Он произнес эти слова с энтузиазмом, но вдруг подпрыгнул на месте с широко открытыми глазами. Левая дверь бара открылась и перед ним на другом конце комнаты появилась госпожа Шомберг в своем рабочем костюме. Одно мгновение она держала пальцы на ручке двери, потом скользнула на свое место за конторкой и, усевшись, стала, по обыкновению, смотреть прямо перед собой.
ЧАСТЬ ТРЕТЬЯ
I
Природа тропиков отнеслась с состраданием к крушению угольного предприятия. Разрушение строений Тропического Общества было скрыто от взглядов со стороны моря, с той стороны, где нескромные взоры — если бы нашлись такие, которые, из злорадства или из сочувствия, достаточно этим интересовались, — могли бы заметить разрушающиеся костяки этого некогда цветущего предприятия.
Гейст сидел среди этих костяков, так любовно прикрытых растительностью двух дождевых периодов. Нарушаемая только отдаленным рокотанием грома, шумом дождя в высоких ветвях, или ветра в листьях деревьев, или же разбивающихся о берег волн, окружающая тишина, скорее, способствовала, нежели препятствовала, его одиноким мечтаниям.
Размышления — особенно размышления европейца — всегда в большей или меньшей степени сводятся к ряду вопросов. Гейст размышлял просто о загадочности собственных своих поступков и давал им следующее добросовестное объяснение:
«В общем, во мне, должно быть, еще много первобытного человека».
Он говорил себе также, с таким чувством, точно сделал открытие, что с этим первобытным существом справиться нелегко. Самый древний в мире голос никогда не перестанет звучать. Если бы кто-нибудь был в состоянии заставить умолкнуть его повелительные звуки, это был бы, без сомнения, не кто иной, как отец Гейста, с его пренебрежительным и непреклонным отрицанием всякого усилия; но это была, по-видимому, бесплодная попытка. В сыне сильно сказывался тот старейший предок, который, едва отделив свое сделанное из праха тело от небесной формы, принялся осматривать и наделять именами животных рая, который ему предстояло так скоро потерять.

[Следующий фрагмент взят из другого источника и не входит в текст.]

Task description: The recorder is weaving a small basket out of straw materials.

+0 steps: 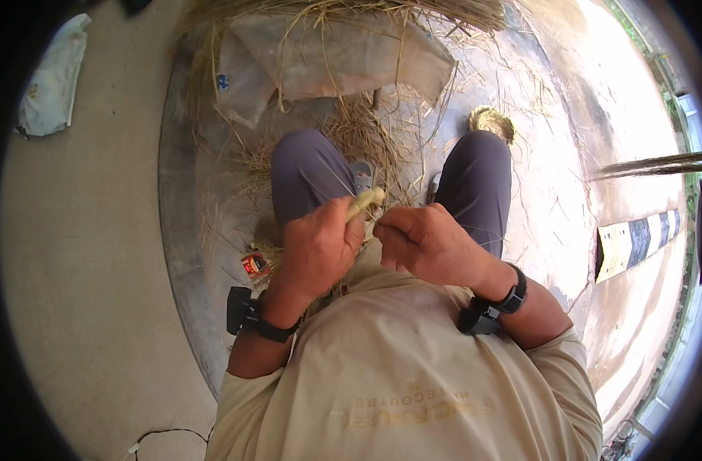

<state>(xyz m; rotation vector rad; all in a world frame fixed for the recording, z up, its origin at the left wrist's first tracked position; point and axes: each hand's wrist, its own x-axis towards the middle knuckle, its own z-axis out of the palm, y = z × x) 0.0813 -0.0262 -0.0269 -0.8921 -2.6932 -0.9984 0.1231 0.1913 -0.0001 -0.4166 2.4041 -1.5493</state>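
Observation:
Above my lap, my left hand (322,244) is closed around a short, pale yellow-green bundle of straw (366,200), whose bent end sticks out past the thumb. Close by on the right, my right hand (422,237) pinches a thin straw strand between thumb and forefinger, right beside the bundle. Fine loose ends of strand stretch out over my right thigh. The fingertips of both hands nearly meet, and the palms are hidden.
Ahead of my knees, long dry straw (443,11) lies over a translucent plastic sheet (328,58). A small coiled straw basket (491,123) sits past my right knee. Near my left forearm is a red packet (255,265). A white sack (53,81) lies far left; a striped board (635,242) lies right.

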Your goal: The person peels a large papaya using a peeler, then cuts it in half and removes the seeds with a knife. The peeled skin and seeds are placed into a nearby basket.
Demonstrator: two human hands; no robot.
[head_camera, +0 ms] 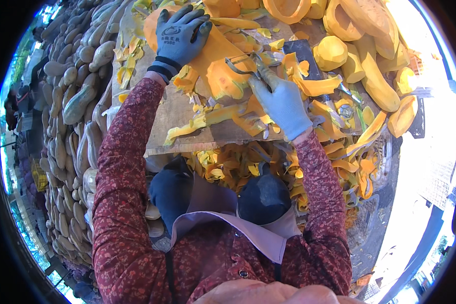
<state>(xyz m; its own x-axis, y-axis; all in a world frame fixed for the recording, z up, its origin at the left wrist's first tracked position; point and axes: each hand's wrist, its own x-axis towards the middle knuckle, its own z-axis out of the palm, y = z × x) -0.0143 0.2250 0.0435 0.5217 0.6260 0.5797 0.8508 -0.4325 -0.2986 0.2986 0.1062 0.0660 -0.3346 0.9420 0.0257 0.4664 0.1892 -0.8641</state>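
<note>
A long orange squash [214, 53], mostly peeled, lies slantwise across the wooden board [163, 125]. Some yellow-green skin shows at its rounded near end. My left hand [180, 40], in a blue-grey work glove, rests flat on the squash's upper part with the fingers spread a little. In my right hand [283, 97], also gloved, is a metal peeler [239, 65] whose curved blade is at the squash's near end. The palm side of that hand is hidden. Strips of peel [205, 121] lie about the squash.
Unpeeled squashes [79, 98] are heaped along the left. Peeled squashes [376, 78] and cut pieces are piled at the upper right. A dark flat blade [302, 57] lies among scraps on the board. Below the board's front edge, peelings [231, 163] are heaped around my knees.
</note>
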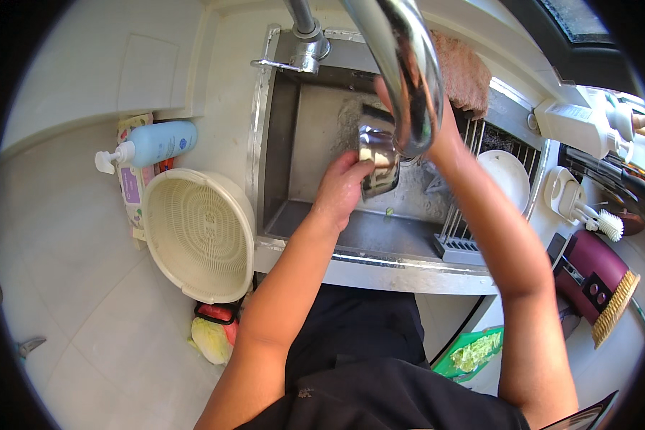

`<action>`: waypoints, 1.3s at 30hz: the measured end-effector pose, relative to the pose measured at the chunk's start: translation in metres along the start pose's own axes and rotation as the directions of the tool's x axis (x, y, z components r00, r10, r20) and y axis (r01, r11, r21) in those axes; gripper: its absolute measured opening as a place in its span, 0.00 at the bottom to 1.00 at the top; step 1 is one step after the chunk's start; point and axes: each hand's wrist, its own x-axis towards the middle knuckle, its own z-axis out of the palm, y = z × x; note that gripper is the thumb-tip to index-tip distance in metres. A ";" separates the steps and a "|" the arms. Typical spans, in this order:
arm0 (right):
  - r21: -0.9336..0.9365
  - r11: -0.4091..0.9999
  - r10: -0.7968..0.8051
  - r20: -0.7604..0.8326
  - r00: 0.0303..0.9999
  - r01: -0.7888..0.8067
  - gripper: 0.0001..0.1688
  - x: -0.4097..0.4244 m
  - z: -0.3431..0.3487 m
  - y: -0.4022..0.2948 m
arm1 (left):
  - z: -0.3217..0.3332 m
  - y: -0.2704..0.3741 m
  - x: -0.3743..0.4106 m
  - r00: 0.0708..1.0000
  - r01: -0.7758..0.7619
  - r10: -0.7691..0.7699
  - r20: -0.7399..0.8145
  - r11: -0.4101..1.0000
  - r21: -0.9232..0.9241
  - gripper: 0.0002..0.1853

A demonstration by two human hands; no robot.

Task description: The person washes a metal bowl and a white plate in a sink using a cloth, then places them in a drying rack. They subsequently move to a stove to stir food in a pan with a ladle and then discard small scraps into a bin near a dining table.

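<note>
My left hand (345, 180) grips the near left edge of a shiny metal container (379, 166), tilted over the stainless steel sink (322, 134). Behind the chrome faucet spout (408, 70), my right hand (384, 95) is mostly hidden at the container's far side, and whether it holds anything cannot be told. The faucet's base and lever (306, 56) stand at the sink's back left. Water lies on the sink floor, where a small green scrap (389, 212) rests near the front. Some clear, crumpled material lies right of the container.
A cream plastic basket (199, 236) and a blue pump bottle (164, 143) sit left of the sink. At its right are a metal dish rack (459, 242), a white plate (504, 174) and a pinkish cloth (462, 70). Chopped greens lie on a green board (467, 355) at lower right.
</note>
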 end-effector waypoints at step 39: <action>0.054 0.948 0.317 -0.049 0.947 -0.314 0.72 -0.280 -0.097 -0.008 | 0.015 -0.016 -0.126 0.672 -0.339 0.739 0.048 0.249 0.907 0.17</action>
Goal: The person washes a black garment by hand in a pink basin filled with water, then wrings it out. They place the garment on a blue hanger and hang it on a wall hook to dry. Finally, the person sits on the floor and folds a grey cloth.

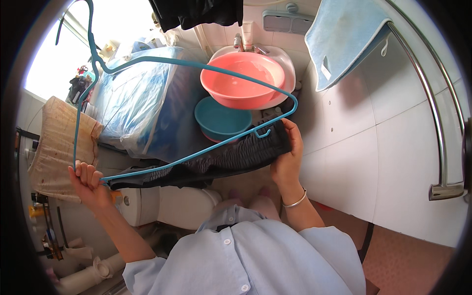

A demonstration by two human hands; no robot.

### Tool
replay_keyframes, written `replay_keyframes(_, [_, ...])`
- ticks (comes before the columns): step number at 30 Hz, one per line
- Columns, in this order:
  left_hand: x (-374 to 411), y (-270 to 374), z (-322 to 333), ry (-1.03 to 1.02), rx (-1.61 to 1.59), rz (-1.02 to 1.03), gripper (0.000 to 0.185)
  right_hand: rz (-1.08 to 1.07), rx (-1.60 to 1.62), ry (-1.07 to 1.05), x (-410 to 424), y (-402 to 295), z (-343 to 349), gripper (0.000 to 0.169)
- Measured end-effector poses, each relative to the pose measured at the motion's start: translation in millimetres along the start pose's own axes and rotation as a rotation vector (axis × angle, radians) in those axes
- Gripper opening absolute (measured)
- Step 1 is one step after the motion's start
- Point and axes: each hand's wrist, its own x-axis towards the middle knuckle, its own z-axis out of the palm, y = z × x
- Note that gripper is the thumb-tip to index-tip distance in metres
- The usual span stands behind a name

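A blue plastic clothes hanger [177, 61] spans the space before me, its hook at the upper left. My left hand [91, 190] grips the hanger's left corner, beside one end of a black garment [228, 158]. The garment's gathered elastic waistband stretches along the lower bar. Near the right corner, my right hand [289, 158] pinches the other end of the waistband, its thumb hidden behind the cloth. A small hook on the bar overlaps the fabric there. Whether the left fingers also hold the cloth is hard to see.
A pink basin [243, 79] sits on the washbasin [289, 70], above a teal basin [223, 116]. A plastic-covered appliance [136, 99] stands left, a toilet [180, 204] below. Black cloth [199, 13] hangs overhead. On the right are a blue towel [343, 40] and metal rail [424, 84].
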Motion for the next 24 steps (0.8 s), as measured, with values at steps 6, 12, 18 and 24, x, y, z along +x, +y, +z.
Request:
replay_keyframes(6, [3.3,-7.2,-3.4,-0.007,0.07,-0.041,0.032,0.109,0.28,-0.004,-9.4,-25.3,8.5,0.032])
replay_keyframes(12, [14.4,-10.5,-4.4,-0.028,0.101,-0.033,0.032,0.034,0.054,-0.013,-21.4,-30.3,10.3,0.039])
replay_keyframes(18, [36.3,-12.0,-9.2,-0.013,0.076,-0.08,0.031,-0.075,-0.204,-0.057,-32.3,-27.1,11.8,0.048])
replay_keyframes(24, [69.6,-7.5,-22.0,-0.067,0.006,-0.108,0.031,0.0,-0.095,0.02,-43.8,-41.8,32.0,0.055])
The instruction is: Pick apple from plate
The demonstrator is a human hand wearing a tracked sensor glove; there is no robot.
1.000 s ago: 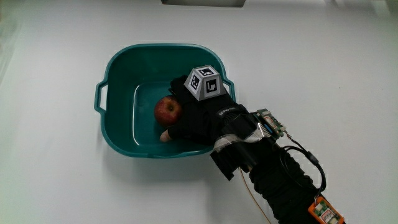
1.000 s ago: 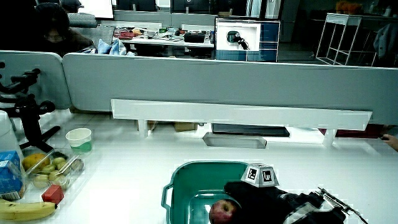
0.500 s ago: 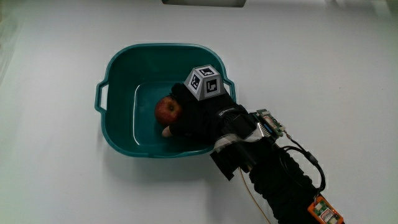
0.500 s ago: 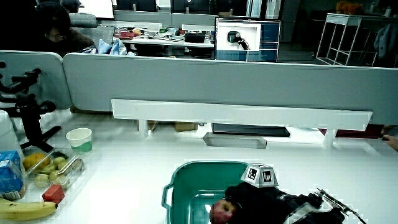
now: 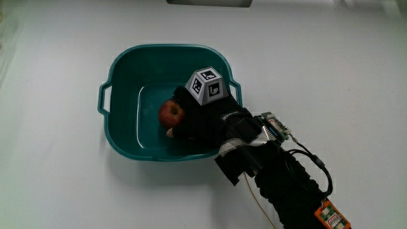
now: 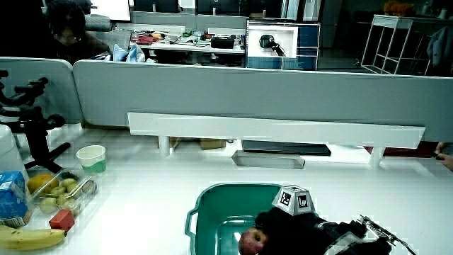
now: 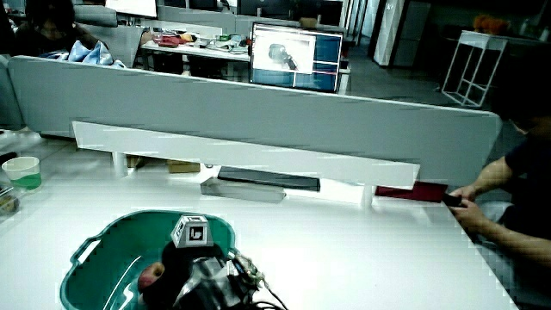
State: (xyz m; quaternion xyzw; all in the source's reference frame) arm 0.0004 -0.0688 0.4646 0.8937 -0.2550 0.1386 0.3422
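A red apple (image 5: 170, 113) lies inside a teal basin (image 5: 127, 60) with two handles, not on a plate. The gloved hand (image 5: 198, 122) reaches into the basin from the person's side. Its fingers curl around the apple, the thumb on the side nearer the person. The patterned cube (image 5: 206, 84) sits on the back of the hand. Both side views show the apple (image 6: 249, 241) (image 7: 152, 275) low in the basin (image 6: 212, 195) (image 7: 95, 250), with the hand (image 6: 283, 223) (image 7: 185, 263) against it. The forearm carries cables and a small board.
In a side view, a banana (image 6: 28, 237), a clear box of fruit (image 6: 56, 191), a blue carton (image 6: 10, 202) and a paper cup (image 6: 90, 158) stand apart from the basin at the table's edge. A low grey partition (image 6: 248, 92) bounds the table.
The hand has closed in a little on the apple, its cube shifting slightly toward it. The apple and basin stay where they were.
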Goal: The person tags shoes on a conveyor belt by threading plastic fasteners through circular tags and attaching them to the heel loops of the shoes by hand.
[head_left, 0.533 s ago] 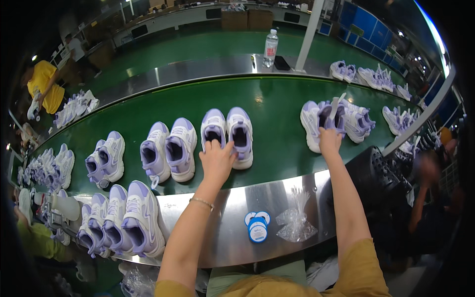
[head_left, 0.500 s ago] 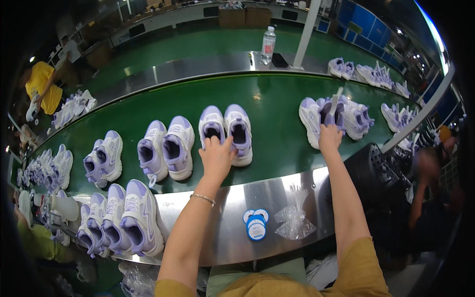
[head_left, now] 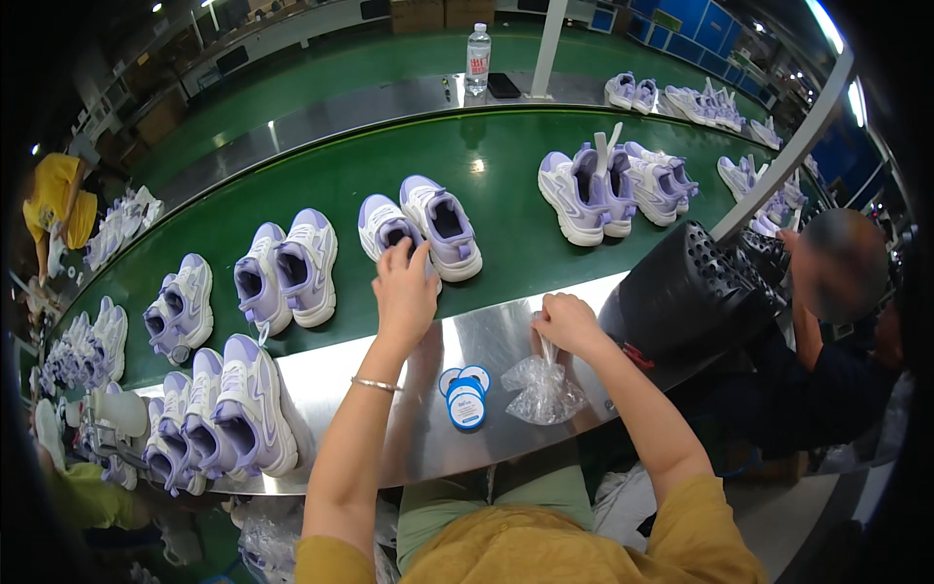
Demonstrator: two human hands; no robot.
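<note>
Sneakers in white and lilac sit in pairs along the green conveyor belt [head_left: 506, 209], which curves across the view from nine o'clock toward two o'clock. The left hand [head_left: 404, 292] reaches up from the lower edge onto the nearest pair [head_left: 418, 232], just past twelve o'clock of the palm, its fingers spread and curled over the heel of the left shoe [head_left: 387, 229]; the right shoe [head_left: 443, 226] lies touching it, toes pointing away. The right hand [head_left: 567, 324] rests at about three o'clock of the left one, on the steel ledge [head_left: 389, 409] in front of the belt, fingers pinched narrow on the top of a crumpled clear plastic bag [head_left: 541, 389] that lies at six o'clock of it. Between the two forearms, at about nine o'clock of the bag, lie small round blue-and-white tags [head_left: 465, 397]. Another pair [head_left: 287, 273] stands at nine o'clock of the left hand, well apart from it. Further pairs [head_left: 613, 185] lie at one o'clock of the right hand. A black perforated bin [head_left: 686, 297] leans at three o'clock, just beside the right wrist. A clear water bottle [head_left: 478, 58] stands at twelve o'clock beyond the belt.
</note>
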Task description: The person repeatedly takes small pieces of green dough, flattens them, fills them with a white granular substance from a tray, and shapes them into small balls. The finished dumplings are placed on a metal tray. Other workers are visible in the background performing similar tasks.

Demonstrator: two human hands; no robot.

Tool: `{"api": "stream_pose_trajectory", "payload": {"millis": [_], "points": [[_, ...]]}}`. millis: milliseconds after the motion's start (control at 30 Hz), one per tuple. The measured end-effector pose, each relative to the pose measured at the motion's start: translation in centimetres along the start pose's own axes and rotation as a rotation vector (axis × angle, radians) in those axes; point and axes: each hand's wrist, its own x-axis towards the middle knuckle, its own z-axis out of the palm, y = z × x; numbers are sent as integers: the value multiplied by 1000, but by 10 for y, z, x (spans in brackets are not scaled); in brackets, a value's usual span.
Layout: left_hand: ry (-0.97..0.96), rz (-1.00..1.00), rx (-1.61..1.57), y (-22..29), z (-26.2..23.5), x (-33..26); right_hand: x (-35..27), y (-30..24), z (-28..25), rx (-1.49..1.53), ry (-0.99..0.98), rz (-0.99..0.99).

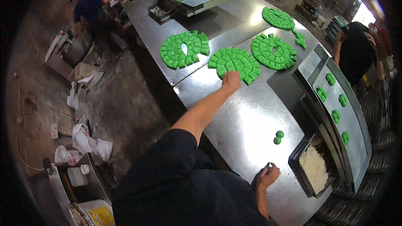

Действие! Первая мысль или, быть может, первое земное побуждение! Зубчатый рыболовный крючок, с иллюзией прогресса вместо наживки, чтобы вырвать из мрака небытия бесчисленные поколения!
«И я, сын своего отца, также схватил его, как самая глупая из рыб!» — говорил себе Гейст.
Он страдал. Картина его собственной жизни, из которой он хотел было сделать чудо отрешенности, причиняла ему страдание. В памяти его всегда было живо воспоминание о последнем проведенном с отцом вечере. Он снова видел пред собою исхудалое лицо, копну седых волос, кожу цвета слоновой кости. Рядом с кушеткой, на маленьком столике, стоял канделябр с пятью зажженными свечами.
Они долго беседовали. Уличный шум постепенно затихал, и облитые лунным светом дома Лондона стали походить на могилы кладбища, где похоронены надежды, кладбища, не знающего ни славы, ни посетителей.
Он долго слушал, затем, после некоторого молчания, спросил, потому что в то время он был поистине молод:
— Разве нет пути?
В эту совершенно безоблачную лунную ночь отец его был исключительно мягко настроен.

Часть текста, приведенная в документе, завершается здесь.